Hamilton’s headline results so far? A sprint race win and another sprint podium. Meanwhile, Charles Leclerc has stacked up five podiums on Sundays, which keeps the spotlight fixed on the split-screen at Ferrari: same machinery, different outcomes.
Montoya, never one to sugarcoat, thinks it’s less about rust and more about a clash in approach behind the garage doors. Speaking on his MontoyoAS show for AS Colombia, he argued that Hamilton’s struggles aren’t solely on the driver. In his view, Ferrari’s engineers are asking a driver who’s honed a specific style for years to bend to a car that doesn’t fully deserve that kind of faith. Translation: don’t tell a proven champion to drive around problems when the problems are baked in.
He pointed to Carlos Sainz’s bedding-in period as context. Sainz’s first year at Maranello was bumpy too, and Montoya suggested that had Ferrari delayed its Hamilton move by a year—after Sainz found his footing—the decision might have looked different. The underlying message: patience, on both sides of the garage.
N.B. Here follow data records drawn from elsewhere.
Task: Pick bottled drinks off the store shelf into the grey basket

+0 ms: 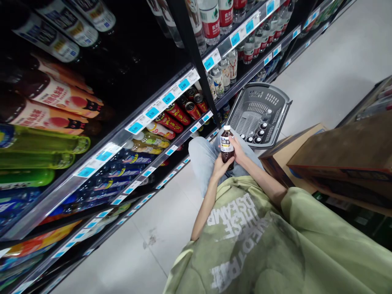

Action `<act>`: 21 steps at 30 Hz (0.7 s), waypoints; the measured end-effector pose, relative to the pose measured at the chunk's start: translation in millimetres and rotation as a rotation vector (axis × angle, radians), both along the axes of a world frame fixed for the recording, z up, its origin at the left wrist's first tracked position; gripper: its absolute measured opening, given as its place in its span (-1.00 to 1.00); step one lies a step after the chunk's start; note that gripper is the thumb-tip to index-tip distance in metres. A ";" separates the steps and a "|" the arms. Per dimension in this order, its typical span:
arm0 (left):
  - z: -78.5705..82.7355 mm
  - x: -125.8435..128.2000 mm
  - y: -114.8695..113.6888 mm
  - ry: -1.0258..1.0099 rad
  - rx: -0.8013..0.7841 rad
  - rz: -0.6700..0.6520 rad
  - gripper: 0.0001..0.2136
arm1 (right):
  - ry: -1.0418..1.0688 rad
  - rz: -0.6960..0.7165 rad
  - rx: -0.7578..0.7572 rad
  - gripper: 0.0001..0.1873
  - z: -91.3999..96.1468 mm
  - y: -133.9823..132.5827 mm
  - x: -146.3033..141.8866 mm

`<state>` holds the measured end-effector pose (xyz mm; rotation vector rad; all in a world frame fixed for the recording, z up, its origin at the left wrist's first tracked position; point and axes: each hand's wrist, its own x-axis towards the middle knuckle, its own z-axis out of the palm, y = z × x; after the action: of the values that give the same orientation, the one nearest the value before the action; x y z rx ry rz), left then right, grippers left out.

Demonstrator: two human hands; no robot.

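Observation:
A dark tea bottle point(227, 145) with a white cap and a white label stands nearly upright in front of my knees. My left hand point(221, 165) is closed round its lower part. Higher up, my right hand point(239, 152) grips the bottle's right side by the label. Just beyond my knees, a grey shopping basket point(283, 104) rests on the floor. Several dark-capped bottles point(259, 134) and a clear bottle point(266, 116) are inside it. Part of the bottle is covered by my fingers.
Drink shelves point(165, 98) with price tags run along the left, holding peach-labelled bottles point(61, 96), red cans point(173, 120) and water bottles point(211, 24). Cardboard boxes point(339, 151) are stacked close on the right. Pale floor tiles point(324, 69) stretch beyond the basket.

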<state>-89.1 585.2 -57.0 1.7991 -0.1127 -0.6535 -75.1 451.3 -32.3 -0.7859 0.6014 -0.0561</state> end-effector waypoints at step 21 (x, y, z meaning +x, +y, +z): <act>-5.9 -3.0 -3.1 0.001 -0.064 0.014 -0.34 | 0.016 0.098 0.055 -0.51 5.6 -6.2 1.2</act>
<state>-92.1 582.1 -62.9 1.7365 -0.1193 -0.6341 -73.9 445.1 -26.7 -0.7622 0.5762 0.0563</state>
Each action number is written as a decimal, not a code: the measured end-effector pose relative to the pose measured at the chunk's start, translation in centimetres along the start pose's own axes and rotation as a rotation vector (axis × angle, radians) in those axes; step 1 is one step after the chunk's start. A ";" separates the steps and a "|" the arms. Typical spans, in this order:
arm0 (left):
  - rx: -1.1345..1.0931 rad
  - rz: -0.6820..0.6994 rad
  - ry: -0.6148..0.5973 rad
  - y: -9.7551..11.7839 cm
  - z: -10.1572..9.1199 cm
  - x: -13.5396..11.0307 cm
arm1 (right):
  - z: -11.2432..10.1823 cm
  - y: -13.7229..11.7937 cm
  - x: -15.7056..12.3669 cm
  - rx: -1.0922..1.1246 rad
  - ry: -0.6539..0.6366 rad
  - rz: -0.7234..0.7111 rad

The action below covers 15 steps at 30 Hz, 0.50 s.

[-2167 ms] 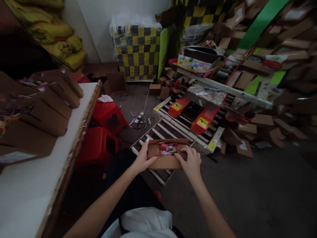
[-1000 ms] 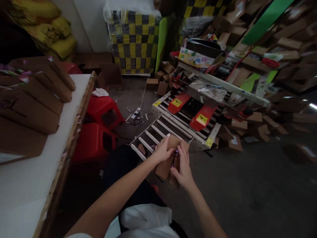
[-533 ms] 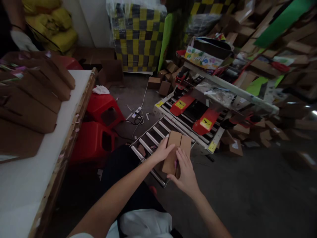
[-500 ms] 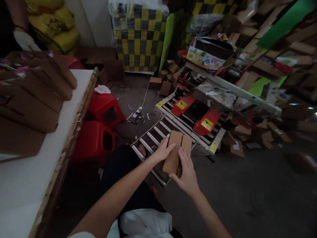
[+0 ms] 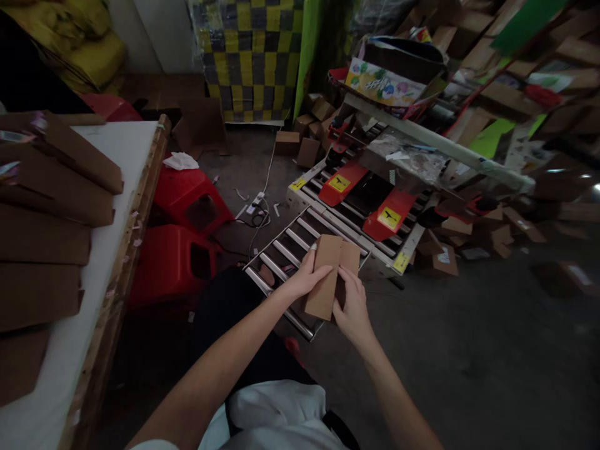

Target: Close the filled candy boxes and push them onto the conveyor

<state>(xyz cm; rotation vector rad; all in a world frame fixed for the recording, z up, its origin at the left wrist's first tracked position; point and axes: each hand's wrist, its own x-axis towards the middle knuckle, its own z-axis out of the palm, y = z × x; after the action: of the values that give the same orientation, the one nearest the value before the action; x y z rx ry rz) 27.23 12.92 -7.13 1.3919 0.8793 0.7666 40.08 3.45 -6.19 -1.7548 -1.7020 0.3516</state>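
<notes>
Head view: both hands clasp one small cardboard box (image 5: pixel 328 275) over the near end of the roller conveyor (image 5: pixel 281 256); the left hand (image 5: pixel 304 281) grips its left side, and the right hand (image 5: pixel 351 306) is closed on its right flap. Two red plastic stools (image 5: pixel 182 231) stand between the conveyor and the bench (image 5: pixel 117 187), which carries a row of folded cardboard boxes (image 5: pixel 47 206). Beyond the conveyor sits a carton-sealing machine (image 5: pixel 370 200) with two red guards, among loose cartons.
</notes>
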 end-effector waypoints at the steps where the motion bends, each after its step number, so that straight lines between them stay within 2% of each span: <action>1: 0.035 0.013 0.013 -0.1 0.1 0.1 | -0.4 0.1 -0.1 0.034 -0.045 -0.014; 4: 0.115 0.021 0.068 -0.7 0.3 0.3 | -1.7 0.2 -0.4 0.079 -0.249 -0.085; 7: 0.138 0.002 0.105 -1.2 0.5 0.3 | -2.0 -0.6 -0.8 -0.117 -0.396 -0.145; 10: 0.081 -0.010 0.121 -1.3 0.5 0.5 | -1.0 -1.7 -1.1 -0.332 -0.346 -0.155; 12: -0.001 -0.033 0.160 -1.5 0.5 0.4 | -0.1 -1.6 -0.2 -0.388 -0.305 -0.186; 15: -0.108 -0.148 0.274 -2.3 0.3 -1.2 | 0.1 0.6 4.1 -0.418 -0.274 -0.227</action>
<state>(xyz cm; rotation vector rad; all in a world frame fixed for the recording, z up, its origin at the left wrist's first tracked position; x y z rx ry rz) 26.76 11.64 -9.37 1.1286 1.1238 0.8902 40.97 7.41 -5.60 -1.8344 -2.2796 0.1446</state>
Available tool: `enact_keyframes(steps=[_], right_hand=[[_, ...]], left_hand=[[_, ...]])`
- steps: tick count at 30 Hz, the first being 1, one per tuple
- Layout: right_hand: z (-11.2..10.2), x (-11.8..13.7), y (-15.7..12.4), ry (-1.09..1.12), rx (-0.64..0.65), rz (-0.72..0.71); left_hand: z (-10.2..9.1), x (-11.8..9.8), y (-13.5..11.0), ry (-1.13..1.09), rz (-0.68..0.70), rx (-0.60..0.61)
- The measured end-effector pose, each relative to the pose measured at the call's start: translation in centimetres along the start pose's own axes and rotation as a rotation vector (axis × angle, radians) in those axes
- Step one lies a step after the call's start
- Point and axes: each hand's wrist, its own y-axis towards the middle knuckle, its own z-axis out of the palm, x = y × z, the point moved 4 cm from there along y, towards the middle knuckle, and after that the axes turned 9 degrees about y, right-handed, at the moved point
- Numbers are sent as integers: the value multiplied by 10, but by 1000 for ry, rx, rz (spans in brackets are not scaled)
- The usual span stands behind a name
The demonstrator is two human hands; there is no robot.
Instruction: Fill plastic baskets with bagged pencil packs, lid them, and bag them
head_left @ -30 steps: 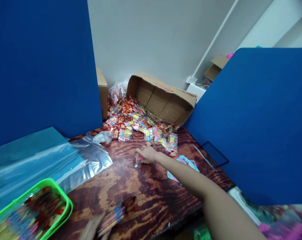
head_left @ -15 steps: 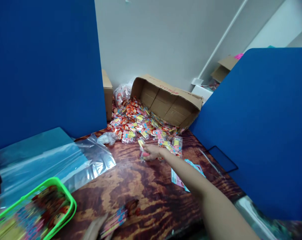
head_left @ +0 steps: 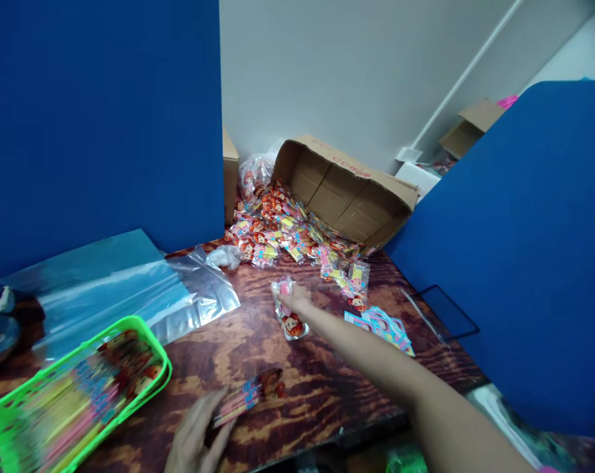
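My left hand (head_left: pixel 194 427) is at the front of the table, its thumb and fingers closed around one end of a stack of cartoon-figure packets (head_left: pixel 250 394). Red-haired heads show at the stack's far end. Further out, my right hand (head_left: pixel 298 300) grips a clear packet (head_left: pixel 288 318) with a red-haired cartoon figure in it, low over the tabletop. Beyond it, a heap of similar packets (head_left: pixel 282 230) spills from a tipped cardboard box (head_left: pixel 356 203). At left, a green basket (head_left: pixel 162 374) holds more of them in rows.
Clear plastic bags (head_left: pixel 119 276) lie at the left behind the basket. Blue and pink printed cards (head_left: pixel 383 328) are spread right of my right forearm. Blue partitions (head_left: pixel 519 263) flank the wooden table (head_left: pixel 327 387). A black wire frame (head_left: pixel 450 312) leans at the right one.
The view has shifted, so more of the basket shows. My right hand has drawn its packet away from the heap, and its figure now shows plainly. My left hand still holds the stack.
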Motion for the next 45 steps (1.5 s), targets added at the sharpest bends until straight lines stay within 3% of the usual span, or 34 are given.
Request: enact_keyframes(steps=[2,4,8,11,13,16,21,26,32,38,45], right_hand=[[9,11,-9,-72,-6,23],[17,28,-21,-127,50,-49],[28,67,-55,-179,210,-335],[43,89,-85,-363,298,-600],[54,95,-102,-479,338,-736],[61,95,-113,-473,401,-822],[53,85,-113,-398,470,-806],[50,82,-129,-231,596,-960],[44,65,-129,-142,534,-903],[50,54,-127,-96,385,-792],[57,59,-123,-3,410,-805]], left_hand=[[0,0,-1,-5,-20,6],[-1,-1,0,-7,-60,6],[-6,-4,4,-59,-117,29],[-8,-9,7,-109,-107,78],[-9,-10,8,-84,-135,74],[-10,-11,7,-20,-165,52],[-9,-13,7,-56,-173,79],[-10,-17,4,-114,-163,105],[-8,-17,-2,-116,-150,129],[-11,-18,0,-128,-122,111],[-13,-19,5,-105,-117,94]])
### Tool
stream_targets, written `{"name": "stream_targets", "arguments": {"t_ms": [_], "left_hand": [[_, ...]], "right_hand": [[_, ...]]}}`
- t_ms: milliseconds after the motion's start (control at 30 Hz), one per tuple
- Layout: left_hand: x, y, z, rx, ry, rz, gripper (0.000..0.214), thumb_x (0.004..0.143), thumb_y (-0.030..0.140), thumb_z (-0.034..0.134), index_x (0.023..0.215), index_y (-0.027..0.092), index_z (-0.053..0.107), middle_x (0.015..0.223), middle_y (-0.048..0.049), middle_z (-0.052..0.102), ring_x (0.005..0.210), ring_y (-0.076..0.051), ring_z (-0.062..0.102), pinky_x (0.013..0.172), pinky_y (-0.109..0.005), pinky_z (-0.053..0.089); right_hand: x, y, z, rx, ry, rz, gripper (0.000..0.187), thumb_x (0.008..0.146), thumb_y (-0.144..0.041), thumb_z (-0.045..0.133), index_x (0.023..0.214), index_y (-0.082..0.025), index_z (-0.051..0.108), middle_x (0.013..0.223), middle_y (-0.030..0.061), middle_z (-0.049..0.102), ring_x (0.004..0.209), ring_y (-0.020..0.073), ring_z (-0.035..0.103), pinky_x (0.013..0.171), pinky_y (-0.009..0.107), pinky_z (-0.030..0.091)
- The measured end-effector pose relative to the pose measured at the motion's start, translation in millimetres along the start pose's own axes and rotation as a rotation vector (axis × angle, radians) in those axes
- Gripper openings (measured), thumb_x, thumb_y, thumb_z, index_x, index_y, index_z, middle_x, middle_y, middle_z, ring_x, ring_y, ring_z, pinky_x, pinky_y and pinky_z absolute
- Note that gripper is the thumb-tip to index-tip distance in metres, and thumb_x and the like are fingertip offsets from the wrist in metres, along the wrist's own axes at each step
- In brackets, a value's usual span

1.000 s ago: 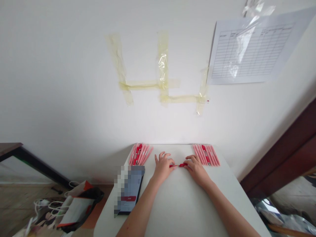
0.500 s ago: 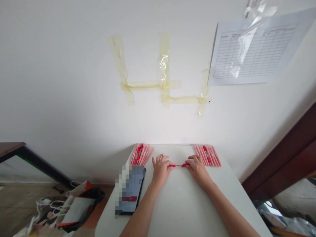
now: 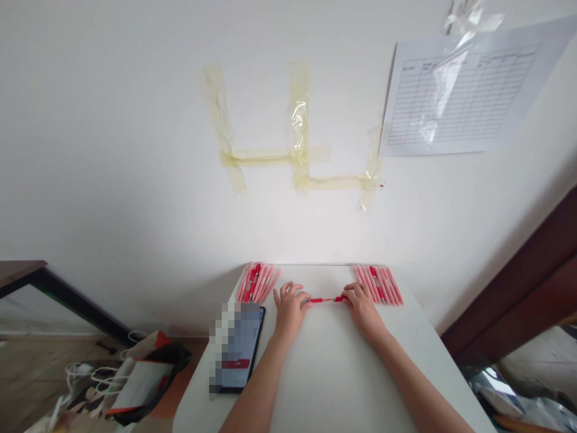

There’s no denying the SF-25 has been a handful. The suspension has been fussy, and once Ferrari lifted the ride height after that Chinese Grand Prix disqualification for plank wear, the car’s become more wayward over longer stints. Leclerc’s results speak to familiarity and muscle memory inside Ferrari’s way of working; Hamilton, by contrast, is still translating. It’s not unlike last season, when he wrung respectable days out of a non-dominant Mercedes—only now the operating window seems even narrower.
Montoya’s take is simple but pointed: Hamilton knows how to extract pace his way. If the message from the headset is “drive it differently,” the team better be sure the car backs up that demand. Because if the car isn’t fundamentally good, you’re not negotiating; you’re compromising.
Hamilton, ever the long-game player, may well be eyeing 2026’s reset as the moment to level the field again. But 2025 still matters, both for confidence and for the mechanics of trust. Ferrari hired Hamilton for Sundays. To get there, they might need to meet him halfway.